Nous exagérons légèrement, personne ne nous force à user d’une arme à feu et, dans les dernières zones, les groupes d’ennemis sont plus retors – un mage peut carrément one shot. Puis ce n’est pas déconnant avec les capacités de Shin. Parce que, s’il peut se farcir un tigre géant sans trop de souci, après tout… Autre élément primordial et signature, la démone Lux, et accessoirement épée, dont le lien l’unissant à Shin aura de la valeur dans l’intrigue et manette en mains.
Globalement, Blade Chimera s’appuie sur des idées héritées de Touhou Luna Night, comme le fait de pouvoir planter son épée contre un mur pour grimper dessus, ou encore la faculté de contrôler des failles temporelles. Attaquer via Lux, également apte à exécuter des sorts, redonnera de la santé mais consommera du mana. À l’inverse, infliger des dégâts avec l’arsenal de base drainera du mana sur les cibles.

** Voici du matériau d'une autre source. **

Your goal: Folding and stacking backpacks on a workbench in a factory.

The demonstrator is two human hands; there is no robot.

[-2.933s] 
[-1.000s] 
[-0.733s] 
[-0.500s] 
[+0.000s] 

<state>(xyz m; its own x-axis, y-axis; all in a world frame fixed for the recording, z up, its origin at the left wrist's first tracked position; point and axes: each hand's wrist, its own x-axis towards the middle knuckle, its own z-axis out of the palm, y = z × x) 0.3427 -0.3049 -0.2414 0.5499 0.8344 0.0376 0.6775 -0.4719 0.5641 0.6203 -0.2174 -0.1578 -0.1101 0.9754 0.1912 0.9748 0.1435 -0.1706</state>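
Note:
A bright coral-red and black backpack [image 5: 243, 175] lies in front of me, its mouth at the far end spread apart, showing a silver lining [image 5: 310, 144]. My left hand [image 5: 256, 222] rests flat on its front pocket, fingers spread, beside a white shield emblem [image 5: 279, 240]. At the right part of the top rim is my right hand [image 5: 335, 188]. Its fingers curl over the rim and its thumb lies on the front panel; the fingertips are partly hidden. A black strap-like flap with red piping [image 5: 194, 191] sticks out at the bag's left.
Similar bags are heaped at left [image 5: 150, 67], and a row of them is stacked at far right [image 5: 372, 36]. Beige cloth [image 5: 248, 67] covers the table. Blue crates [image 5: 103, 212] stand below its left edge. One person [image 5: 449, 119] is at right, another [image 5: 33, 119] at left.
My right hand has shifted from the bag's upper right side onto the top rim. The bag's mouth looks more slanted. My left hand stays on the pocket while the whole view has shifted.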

Sachant que l’épée peut offrir une protection une fois bloquée dans le sol – ne bloquer que certains projectiles – et que, dans ces conditions, Shin perd certaines compétences, un sympathique jonglage est demandé. Malheureusement, comme dit plus haut, l’absence de challenge n’incite pas à l’expérimentation, ce n’est qu’en fin de parcours qu’on entrevoit le potentiel. La richesse proposée, autant dans les possibilités d’action que dans leur exploitation, est trop restreinte, bien que suffisante en l’état.